> [EXERCISE OBJECTIVE]: Whatever the lines below say, output them exactly.
** DATA PROVIDED follows **
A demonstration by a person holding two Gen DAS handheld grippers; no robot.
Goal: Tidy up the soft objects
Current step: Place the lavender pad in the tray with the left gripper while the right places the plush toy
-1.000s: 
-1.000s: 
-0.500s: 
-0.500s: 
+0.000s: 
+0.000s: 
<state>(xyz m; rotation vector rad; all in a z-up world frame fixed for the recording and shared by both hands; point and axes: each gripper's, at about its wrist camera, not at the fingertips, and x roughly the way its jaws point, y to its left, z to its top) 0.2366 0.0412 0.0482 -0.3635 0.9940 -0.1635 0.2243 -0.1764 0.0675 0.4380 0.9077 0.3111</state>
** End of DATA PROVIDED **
> [ANSWER SECTION]:
A demonstration by a person holding two Gen DAS handheld grippers; no robot.
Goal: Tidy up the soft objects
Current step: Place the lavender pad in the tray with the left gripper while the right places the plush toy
-1.000s: 
-1.000s: 
-0.500s: 
-0.500s: 
+0.000s: 
+0.000s: 
<state>(xyz m; rotation vector rad; all in a z-up world frame fixed for the recording and shared by both hands; point and axes: each gripper's, at about its wrist camera, not at the fingertips, and x roughly the way its jaws point, y to its left, z to its top) 0.2366 0.0412 0.0482 -0.3635 0.9940 -0.1635 0.2243 -0.1764 0.0675 0.4380 0.9077 0.3111</state>

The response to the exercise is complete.